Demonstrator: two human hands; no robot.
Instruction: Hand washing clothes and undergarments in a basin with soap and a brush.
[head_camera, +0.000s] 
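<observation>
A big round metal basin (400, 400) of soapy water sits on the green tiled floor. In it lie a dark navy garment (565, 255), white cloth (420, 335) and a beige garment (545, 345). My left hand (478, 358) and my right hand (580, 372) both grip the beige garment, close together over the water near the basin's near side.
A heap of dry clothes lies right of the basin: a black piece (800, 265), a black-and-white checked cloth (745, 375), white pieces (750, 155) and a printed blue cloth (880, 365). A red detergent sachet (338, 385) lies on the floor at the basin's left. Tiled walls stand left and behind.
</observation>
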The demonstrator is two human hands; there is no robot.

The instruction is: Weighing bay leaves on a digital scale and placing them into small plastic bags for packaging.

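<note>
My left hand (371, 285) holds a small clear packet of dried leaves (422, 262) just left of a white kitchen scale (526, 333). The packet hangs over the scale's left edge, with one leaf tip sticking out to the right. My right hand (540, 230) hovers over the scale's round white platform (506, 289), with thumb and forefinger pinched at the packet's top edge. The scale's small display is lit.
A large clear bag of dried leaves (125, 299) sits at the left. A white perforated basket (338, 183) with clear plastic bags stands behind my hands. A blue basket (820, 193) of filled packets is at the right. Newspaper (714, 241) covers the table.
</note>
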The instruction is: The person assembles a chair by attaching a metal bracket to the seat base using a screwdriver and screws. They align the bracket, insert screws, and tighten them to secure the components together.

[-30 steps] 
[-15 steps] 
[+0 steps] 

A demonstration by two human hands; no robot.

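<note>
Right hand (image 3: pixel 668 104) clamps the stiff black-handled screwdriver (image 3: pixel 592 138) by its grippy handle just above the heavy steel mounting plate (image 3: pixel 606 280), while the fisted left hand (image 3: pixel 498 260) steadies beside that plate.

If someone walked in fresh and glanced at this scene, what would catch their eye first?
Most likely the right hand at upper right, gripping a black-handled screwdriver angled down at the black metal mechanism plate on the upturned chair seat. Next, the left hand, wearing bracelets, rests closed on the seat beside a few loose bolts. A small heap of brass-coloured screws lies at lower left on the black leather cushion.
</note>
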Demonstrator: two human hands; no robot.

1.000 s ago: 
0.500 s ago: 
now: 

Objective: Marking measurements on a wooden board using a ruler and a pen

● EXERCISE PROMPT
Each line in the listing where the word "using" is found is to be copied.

● THE ANSWER
The instruction is: The person assembles a chair by attaching a metal bracket to the seat base using a screwdriver and screws. They align the bracket, insert screws, and tighten them to secure the components together.
Objective: Marking measurements on a wooden board using a ruler and a pen

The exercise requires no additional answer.